Unlike in Israel, where creators of new drugs such as Copaxone or Exelon earn handsome royalties, in Sweden, drug developers are salaried employees of pharmaceutical companies or research institutions.
However, the company arranges trips for her around the world to discuss her work, and she has been to dozens of countries, including Lebanon, Jordan, Iran and Saudi Arabia – but Israel is one of her favorite places.
“I have always been impressed by the quality of Israeli scientists,” she says.
Retired from Novo Nordisk for five years, she also spends a lot of time with her two grandchildren.
THE DRUG is not free of complications. It can occasionally cause unwanted thrombotic events in the cardiovascular system.
“One has to watch patients very carefully, but it has been very successful.”

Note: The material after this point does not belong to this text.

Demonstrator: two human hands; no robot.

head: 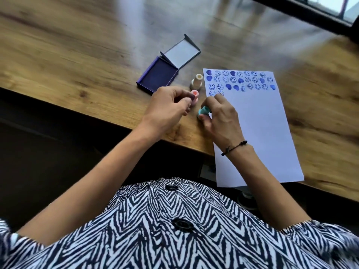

“China is catching up in medical treatment and drug development, as are India and Vietnam. But people still die of hemophilia in the developing world because they don’t have access to the drugs that would save them. Africa is still a black hole for us.”
Genetic counseling is given in Western countries to prevent the conception of hemophiliacs in carrier families. Amniocentesis is performed on women carriers to see if their fetuses are affected. “Some women who know there are good drugs in the event of hemorrhaging say such testing is unnecessary because there is treatment,” said Hedner. “However, I don’t think the numbers of people with hemophilia will decrease, but at least they will have longer lives and are able to contribute to society.”